▸ **What this task involves**:
The records are to be repeated in full, with the images removed.

(Records drawn from a dataset)
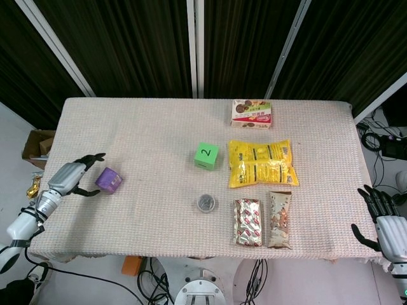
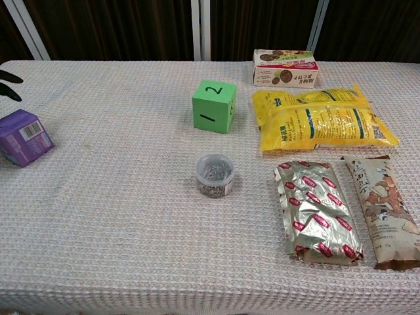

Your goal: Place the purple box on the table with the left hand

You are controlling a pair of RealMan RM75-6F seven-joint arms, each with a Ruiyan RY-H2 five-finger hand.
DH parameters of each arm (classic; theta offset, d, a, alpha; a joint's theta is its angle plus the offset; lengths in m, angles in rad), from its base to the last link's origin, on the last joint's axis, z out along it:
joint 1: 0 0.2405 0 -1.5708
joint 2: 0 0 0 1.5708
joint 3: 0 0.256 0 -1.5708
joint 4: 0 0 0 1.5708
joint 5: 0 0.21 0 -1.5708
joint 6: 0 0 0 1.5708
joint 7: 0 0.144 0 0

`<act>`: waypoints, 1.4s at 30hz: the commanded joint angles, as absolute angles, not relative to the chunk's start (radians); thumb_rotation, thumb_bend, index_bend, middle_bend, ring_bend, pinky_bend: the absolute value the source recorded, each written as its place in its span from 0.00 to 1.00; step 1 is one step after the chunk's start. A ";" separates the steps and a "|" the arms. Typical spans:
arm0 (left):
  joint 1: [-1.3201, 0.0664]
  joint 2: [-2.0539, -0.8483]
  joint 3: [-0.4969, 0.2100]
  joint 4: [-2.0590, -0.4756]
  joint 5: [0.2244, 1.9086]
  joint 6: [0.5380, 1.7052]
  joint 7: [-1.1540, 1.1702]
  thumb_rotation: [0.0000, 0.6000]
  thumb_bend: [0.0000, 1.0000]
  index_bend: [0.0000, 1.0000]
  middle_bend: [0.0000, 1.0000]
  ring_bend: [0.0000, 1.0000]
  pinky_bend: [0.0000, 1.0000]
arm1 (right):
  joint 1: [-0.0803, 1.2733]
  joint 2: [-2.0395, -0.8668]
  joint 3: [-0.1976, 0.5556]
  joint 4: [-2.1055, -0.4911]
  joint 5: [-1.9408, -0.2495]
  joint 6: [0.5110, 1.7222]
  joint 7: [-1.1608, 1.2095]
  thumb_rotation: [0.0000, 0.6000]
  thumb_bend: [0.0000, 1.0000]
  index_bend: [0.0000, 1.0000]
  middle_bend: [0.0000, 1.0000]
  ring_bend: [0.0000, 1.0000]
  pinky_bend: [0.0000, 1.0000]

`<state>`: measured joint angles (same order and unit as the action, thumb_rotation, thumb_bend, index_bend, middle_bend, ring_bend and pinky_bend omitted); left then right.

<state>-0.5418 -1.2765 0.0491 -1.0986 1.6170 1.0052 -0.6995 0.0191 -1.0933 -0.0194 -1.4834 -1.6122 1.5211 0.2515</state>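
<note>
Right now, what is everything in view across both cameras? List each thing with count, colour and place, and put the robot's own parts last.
purple box: one, purple, resting on the table's left side.
green cube: one, green, marked 2, centre.
round container: one, clear with silvery contents, in front of the cube.
cookie box: one, red and white, far edge.
yellow bag: one, yellow, right of the cube.
gold packet: one, gold and red, near right.
brown packet: one, tan, beside the gold packet.
table: one, beige woven cloth.
left hand: open, just left of the purple box.
right hand: open, past the right edge.
</note>
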 commanded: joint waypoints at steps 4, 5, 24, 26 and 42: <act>-0.561 -1.312 0.064 -1.037 1.638 1.015 -0.712 1.00 0.19 0.00 0.17 0.09 0.21 | 0.019 -1.093 -0.022 -1.499 -1.614 1.520 0.227 1.00 0.27 0.00 0.00 0.00 0.00; -0.561 -1.315 0.066 -1.033 1.638 1.016 -0.716 1.00 0.19 0.00 0.17 0.09 0.22 | 0.019 -1.092 -0.021 -1.500 -1.613 1.521 0.225 1.00 0.27 0.00 0.00 0.00 0.00; -0.595 -1.359 0.110 -0.983 1.672 1.026 -0.880 1.00 0.25 0.00 0.24 0.09 0.22 | 0.017 -1.098 -0.020 -1.510 -1.598 1.509 0.176 1.00 0.28 0.00 0.00 0.00 0.00; -0.600 -1.362 0.113 -0.981 1.672 1.022 -0.892 1.00 0.27 0.00 0.27 0.09 0.22 | 0.017 -1.099 -0.020 -1.509 -1.597 1.508 0.173 1.00 0.28 0.00 0.00 0.00 0.00; -0.607 -1.354 0.135 -0.980 1.663 1.009 -0.879 1.00 0.31 0.00 0.36 0.11 0.25 | 0.018 -1.106 -0.019 -1.504 -1.591 1.500 0.162 1.00 0.28 0.00 0.00 0.00 0.00</act>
<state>-0.6068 -1.3541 0.1342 -0.9777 1.6654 1.0114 -0.8808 0.0173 -1.1051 -0.0186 -1.5048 -1.5906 1.5009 0.1629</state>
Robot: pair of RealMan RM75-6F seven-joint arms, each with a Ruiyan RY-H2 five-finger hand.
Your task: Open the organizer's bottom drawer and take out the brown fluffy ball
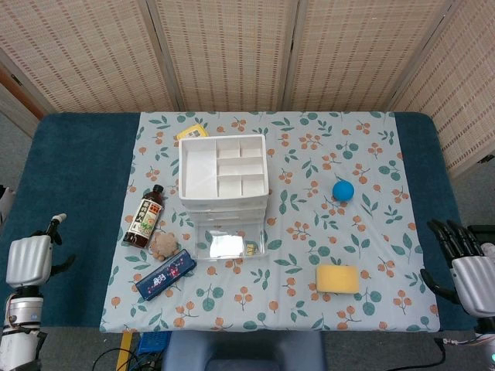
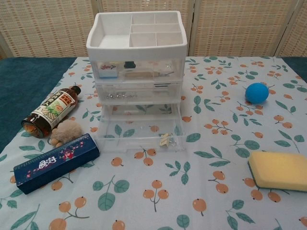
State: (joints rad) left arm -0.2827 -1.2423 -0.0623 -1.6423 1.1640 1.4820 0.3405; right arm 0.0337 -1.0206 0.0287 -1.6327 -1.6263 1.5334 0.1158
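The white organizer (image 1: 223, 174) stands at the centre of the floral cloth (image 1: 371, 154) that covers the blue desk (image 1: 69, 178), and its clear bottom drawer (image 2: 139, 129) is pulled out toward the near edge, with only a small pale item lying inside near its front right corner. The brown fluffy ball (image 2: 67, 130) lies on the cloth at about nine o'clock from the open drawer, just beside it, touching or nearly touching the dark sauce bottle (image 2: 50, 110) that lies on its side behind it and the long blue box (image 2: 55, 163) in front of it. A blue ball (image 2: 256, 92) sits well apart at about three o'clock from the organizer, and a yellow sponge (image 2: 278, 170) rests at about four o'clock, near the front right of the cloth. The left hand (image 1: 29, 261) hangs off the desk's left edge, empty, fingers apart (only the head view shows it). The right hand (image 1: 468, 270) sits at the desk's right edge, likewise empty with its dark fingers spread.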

▸ **Task result**:
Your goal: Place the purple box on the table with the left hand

You are controlling a pair of RealMan RM75-6F seven-joint arms, each with a Ruiyan RY-H2 five-finger hand.
DH parameters of each arm (classic; theta offset, d, a, alpha; a joint's theta is its angle plus the offset; lengths in m, angles in rad), from its base to the last link's origin, on the last joint's axis, z out along it:
joint 1: 0 0.2405 0 -1.5708
joint 2: 0 0 0 1.5708
joint 3: 0 0.256 0 -1.5708
joint 4: 0 0 0 1.5708
joint 5: 0 0.21 0 -1.5708
joint 6: 0 0 0 1.5708
joint 7: 0 0.144 0 0

`<act>`: waypoints, 1.4s at 30hz: the commanded joint angles, as absolute angles, not relative to the chunk's start (radians); thumb_rotation, thumb_bend, index_bend, middle_bend, ring_bend, pinky_bend: the absolute value the source recorded, each written as its place in its span from 0.00 to 1.00; step 1 is one step after the chunk's start. A ";" separates the steps and a "|" the arms. Typical spans:
arm0 (left):
  joint 1: [-1.3201, 0.0664]
  joint 2: [-2.0539, -0.8483]
  joint 3: [-0.4969, 0.2100]
  joint 4: [-2.0590, -0.4756]
  joint 5: [0.2244, 1.9086]
  joint 6: [0.5380, 1.7052]
  joint 7: [-1.1540, 1.1702]
  thumb_rotation: [0.0000, 0.6000]
  thumb_bend: [0.0000, 1.0000]
  index_bend: [0.0000, 1.0000]
  middle_bend: [0.0000, 1.0000]
  ring_bend: [0.0000, 1.0000]
  pinky_bend: [0.0000, 1.0000]
arm1 (right):
  joint 1: [-0.0803, 1.2733]
  joint 2: [-2.0395, -0.8668]
  joint 3: [-0.1976, 0.5556]
  joint 4: [-2.1055, -0.4911]
  joint 5: [-1.9408, -0.2495]
  joint 6: [0.5110, 1.7222]
  joint 7: [-1.1608, 1.2095]
  thumb_rotation: [0.0000, 0.6000]
  thumb_bend: [0.0000, 1.0000]
  index_bend: [0.0000, 1.0000]
  middle_bend: [0.0000, 1.0000]
  ring_bend: [0.0000, 1.0000]
  pinky_bend: [0.0000, 1.0000]

`<state>`: measured joint angles (same order and unit as the action, thumb_rotation, thumb_bend, index_bend, middle_bend, ring_bend and pinky_bend omitted); left then right.

<state>-0.5418 -1.2765 0.0491 -1.0986 1.6170 1.0052 -0.6995 0.0191 -1.0933 -0.0194 -1.4834 -1.6122 1.5211 0.2515</state>
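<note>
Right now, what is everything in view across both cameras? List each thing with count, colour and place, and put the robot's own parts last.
purple box: one, purple, resting on the table's left side.
green cube: one, green, marked 2, centre.
round container: one, clear with silvery contents, in front of the cube.
cookie box: one, red and white, far edge.
yellow bag: one, yellow, right of the cube.
gold packet: one, gold and red, near right.
brown packet: one, tan, beside the gold packet.
table: one, beige woven cloth.
left hand: open, just left of the purple box.
right hand: open, past the right edge.
</note>
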 commanded: joint waypoints at steps 4, 5, 24, 26 and 42: <act>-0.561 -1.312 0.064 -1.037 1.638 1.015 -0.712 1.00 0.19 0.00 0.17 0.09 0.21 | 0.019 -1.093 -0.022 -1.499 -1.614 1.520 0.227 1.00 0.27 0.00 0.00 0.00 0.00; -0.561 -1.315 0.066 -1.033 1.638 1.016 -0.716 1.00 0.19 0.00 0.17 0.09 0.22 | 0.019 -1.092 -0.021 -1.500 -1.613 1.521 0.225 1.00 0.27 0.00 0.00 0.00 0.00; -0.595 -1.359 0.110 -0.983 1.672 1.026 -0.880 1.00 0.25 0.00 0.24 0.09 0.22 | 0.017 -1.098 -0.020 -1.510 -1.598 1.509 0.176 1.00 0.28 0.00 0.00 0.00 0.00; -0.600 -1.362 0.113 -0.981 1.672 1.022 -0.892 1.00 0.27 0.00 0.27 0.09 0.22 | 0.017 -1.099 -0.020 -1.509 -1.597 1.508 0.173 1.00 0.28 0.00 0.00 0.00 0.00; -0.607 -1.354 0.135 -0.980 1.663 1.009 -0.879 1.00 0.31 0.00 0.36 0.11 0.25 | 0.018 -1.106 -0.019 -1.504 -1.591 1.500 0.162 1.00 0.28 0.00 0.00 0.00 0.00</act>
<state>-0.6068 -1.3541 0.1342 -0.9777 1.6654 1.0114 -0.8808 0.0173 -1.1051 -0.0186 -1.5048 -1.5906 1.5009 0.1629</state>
Robot: pair of RealMan RM75-6F seven-joint arms, each with a Ruiyan RY-H2 five-finger hand.
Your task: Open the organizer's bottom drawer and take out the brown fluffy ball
State: (joints rad) left arm -0.2827 -1.2423 -0.0623 -1.6423 1.1640 1.4820 0.3405; right arm 0.0337 -1.0206 0.0287 -1.6327 -1.6263 1.5334 0.1158
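The white organizer (image 1: 223, 174) stands at the centre of the floral cloth (image 1: 371, 154) that covers the blue desk (image 1: 69, 178), and its clear bottom drawer (image 2: 139, 129) is pulled out toward the near edge, with only a small pale item lying inside near its front right corner. The brown fluffy ball (image 2: 67, 130) lies on the cloth at about nine o'clock from the open drawer, just beside it, touching or nearly touching the dark sauce bottle (image 2: 50, 110) that lies on its side behind it and the long blue box (image 2: 55, 163) in front of it. A blue ball (image 2: 256, 92) sits well apart at about three o'clock from the organizer, and a yellow sponge (image 2: 278, 170) rests at about four o'clock, near the front right of the cloth. The left hand (image 1: 29, 261) hangs off the desk's left edge, empty, fingers apart (only the head view shows it). The right hand (image 1: 468, 270) sits at the desk's right edge, likewise empty with its dark fingers spread.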

That finishes the answer to the exercise.